[What to produce]
Read the data, and whenever a line holds the word "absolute", report that line.

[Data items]
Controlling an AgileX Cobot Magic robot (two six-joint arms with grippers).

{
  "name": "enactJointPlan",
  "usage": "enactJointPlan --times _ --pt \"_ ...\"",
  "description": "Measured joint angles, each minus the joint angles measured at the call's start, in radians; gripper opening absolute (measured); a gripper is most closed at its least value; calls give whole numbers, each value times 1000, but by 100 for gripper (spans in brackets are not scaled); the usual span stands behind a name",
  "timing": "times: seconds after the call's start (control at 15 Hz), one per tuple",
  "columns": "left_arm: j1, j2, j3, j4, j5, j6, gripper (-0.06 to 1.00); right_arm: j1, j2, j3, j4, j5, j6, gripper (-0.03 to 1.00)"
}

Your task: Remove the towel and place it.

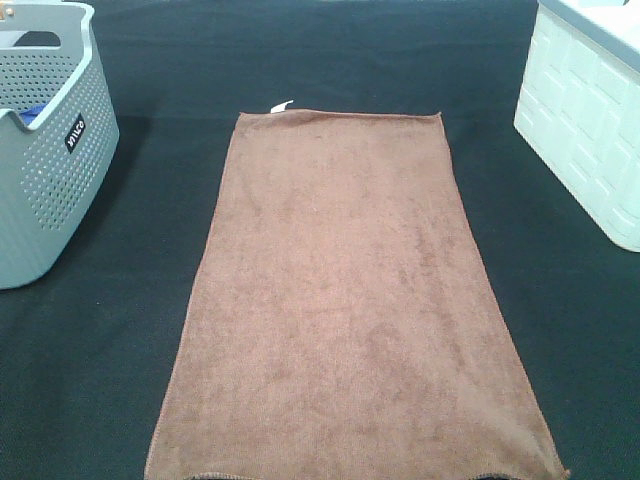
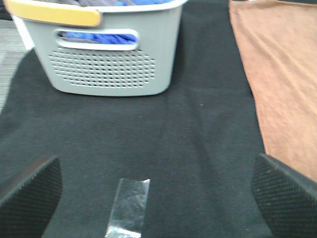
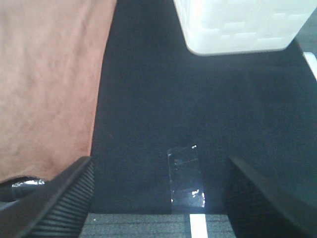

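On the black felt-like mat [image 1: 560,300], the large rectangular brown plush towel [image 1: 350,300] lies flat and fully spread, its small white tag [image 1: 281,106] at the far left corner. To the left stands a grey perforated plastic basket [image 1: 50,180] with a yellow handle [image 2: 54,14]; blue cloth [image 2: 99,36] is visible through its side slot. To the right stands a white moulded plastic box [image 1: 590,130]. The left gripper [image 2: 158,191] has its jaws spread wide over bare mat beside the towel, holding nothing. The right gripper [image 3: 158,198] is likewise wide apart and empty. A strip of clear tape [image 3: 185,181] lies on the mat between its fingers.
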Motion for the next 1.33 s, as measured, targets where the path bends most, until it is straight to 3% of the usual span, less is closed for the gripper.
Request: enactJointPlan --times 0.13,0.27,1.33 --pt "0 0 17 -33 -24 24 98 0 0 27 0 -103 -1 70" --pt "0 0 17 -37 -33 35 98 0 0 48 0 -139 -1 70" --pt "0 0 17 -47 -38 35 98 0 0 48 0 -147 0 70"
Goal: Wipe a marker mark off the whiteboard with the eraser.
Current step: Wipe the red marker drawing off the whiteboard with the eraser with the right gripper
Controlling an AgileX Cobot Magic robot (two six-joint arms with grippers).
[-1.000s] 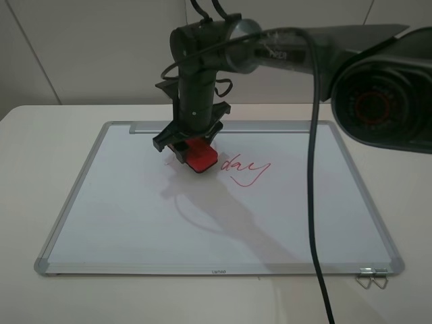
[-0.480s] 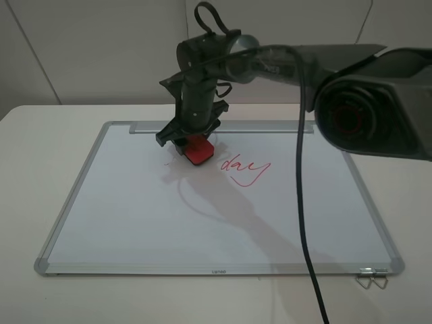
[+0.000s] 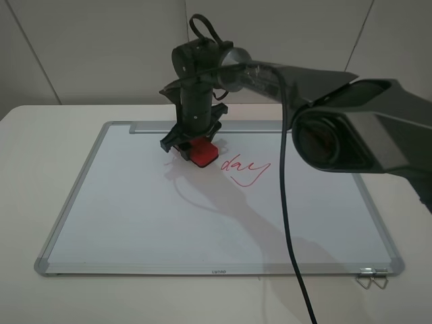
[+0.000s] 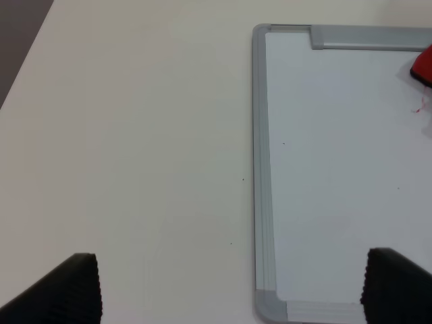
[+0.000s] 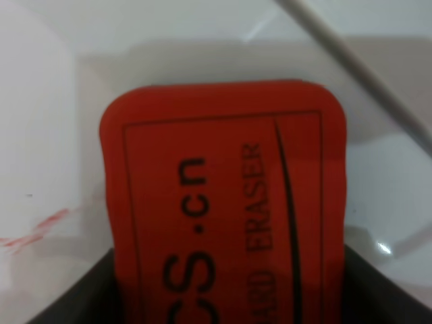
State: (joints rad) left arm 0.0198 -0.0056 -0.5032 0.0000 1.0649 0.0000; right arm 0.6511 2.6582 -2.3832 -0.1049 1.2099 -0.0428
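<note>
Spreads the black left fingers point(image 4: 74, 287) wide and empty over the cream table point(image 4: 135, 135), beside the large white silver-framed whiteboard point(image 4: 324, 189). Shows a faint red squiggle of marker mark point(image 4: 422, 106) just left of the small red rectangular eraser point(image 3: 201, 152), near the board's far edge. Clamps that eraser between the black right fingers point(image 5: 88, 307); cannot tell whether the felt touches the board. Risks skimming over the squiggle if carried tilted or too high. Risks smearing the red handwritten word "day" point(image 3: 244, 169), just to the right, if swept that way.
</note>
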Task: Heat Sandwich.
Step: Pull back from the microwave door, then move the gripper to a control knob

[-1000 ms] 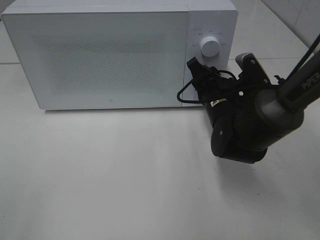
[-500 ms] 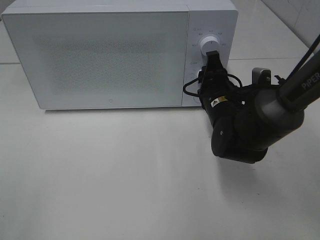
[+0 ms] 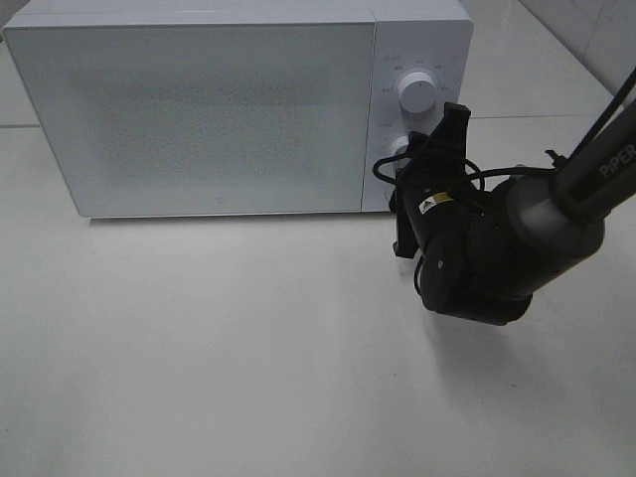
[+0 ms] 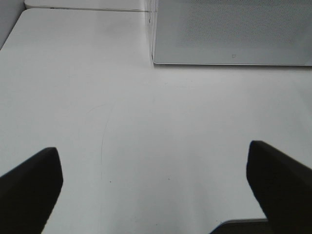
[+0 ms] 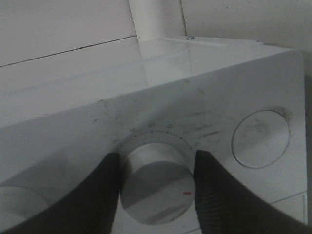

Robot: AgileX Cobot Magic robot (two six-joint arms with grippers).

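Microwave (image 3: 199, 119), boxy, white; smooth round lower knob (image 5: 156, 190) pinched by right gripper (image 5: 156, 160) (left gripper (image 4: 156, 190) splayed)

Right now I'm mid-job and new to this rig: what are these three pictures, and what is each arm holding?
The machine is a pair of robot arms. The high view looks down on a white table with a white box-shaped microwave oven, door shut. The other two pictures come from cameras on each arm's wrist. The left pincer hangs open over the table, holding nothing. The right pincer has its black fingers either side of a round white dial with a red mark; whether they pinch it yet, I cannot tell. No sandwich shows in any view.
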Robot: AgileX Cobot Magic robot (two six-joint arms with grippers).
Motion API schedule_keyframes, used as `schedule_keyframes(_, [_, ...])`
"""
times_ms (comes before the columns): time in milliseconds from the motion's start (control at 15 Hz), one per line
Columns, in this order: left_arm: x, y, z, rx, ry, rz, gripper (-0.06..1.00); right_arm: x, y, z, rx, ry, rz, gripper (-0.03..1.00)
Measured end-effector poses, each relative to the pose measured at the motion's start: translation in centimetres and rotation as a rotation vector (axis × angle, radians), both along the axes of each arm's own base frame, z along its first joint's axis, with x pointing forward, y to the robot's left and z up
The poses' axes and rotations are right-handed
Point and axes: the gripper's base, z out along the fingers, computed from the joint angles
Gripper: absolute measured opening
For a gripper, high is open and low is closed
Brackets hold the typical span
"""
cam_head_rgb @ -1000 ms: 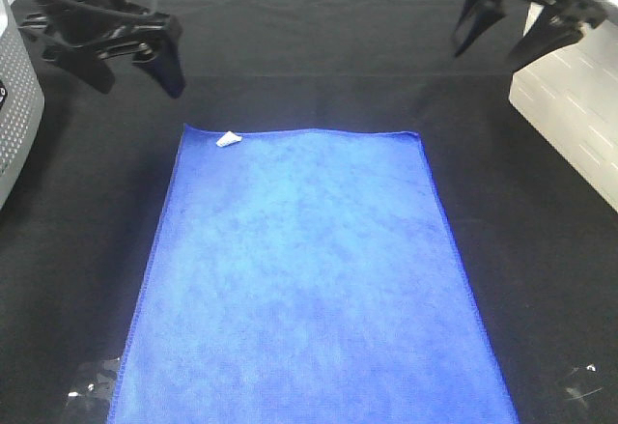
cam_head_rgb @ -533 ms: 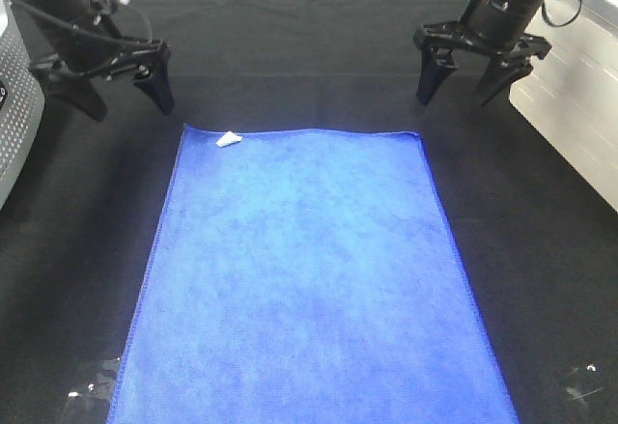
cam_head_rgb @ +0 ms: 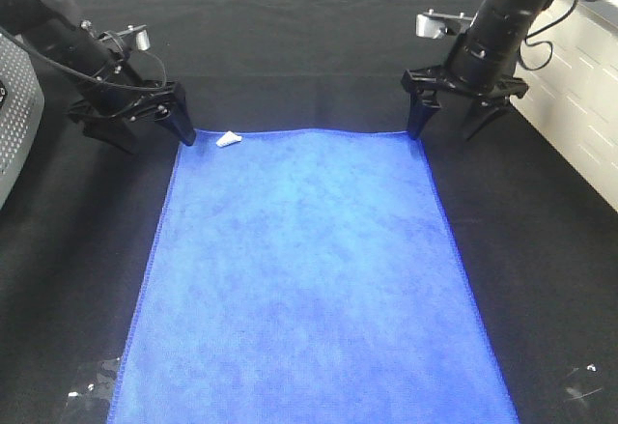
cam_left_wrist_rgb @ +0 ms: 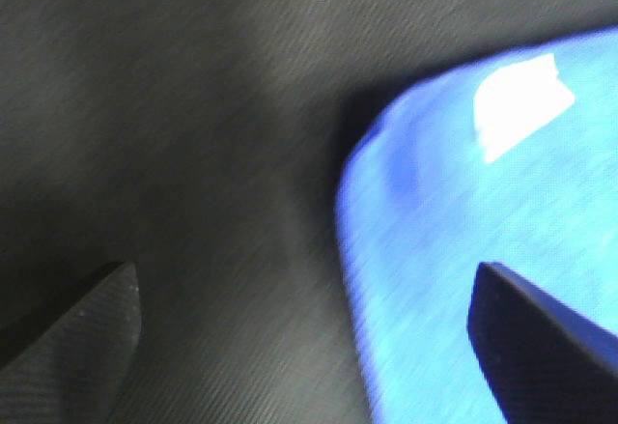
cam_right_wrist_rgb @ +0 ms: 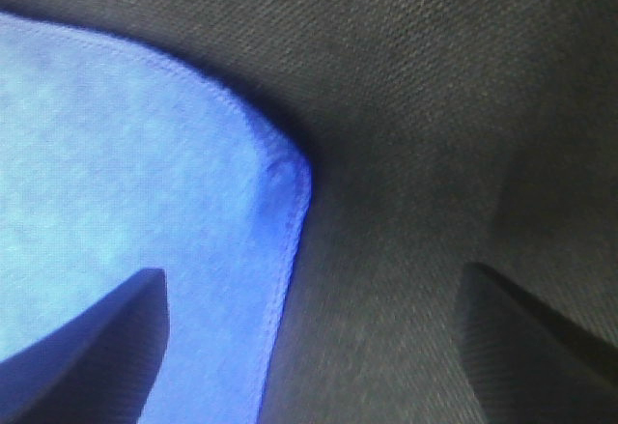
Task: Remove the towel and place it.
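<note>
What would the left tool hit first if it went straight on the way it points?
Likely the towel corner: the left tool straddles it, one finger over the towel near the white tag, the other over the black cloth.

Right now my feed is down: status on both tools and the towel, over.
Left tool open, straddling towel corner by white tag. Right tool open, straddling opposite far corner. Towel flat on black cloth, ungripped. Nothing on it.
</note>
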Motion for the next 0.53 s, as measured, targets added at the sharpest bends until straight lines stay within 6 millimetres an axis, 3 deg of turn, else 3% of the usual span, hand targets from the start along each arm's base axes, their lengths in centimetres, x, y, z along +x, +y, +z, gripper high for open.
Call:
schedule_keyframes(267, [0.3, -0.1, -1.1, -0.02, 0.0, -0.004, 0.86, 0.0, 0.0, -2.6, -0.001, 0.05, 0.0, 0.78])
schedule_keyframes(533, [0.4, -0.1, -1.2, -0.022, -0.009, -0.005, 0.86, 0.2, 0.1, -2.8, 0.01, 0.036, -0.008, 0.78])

[Solution]
  "description": "Measured joint angles, each minus the joint angles measured at the call's start, in radians; gripper opening absolute (measured); a gripper is most closed at its least value; calls give whole numbers, each value times 1000, but by 100 for gripper (spans in brackets are not scaled); the usual span stands behind a name",
Gripper: absolute measured opening

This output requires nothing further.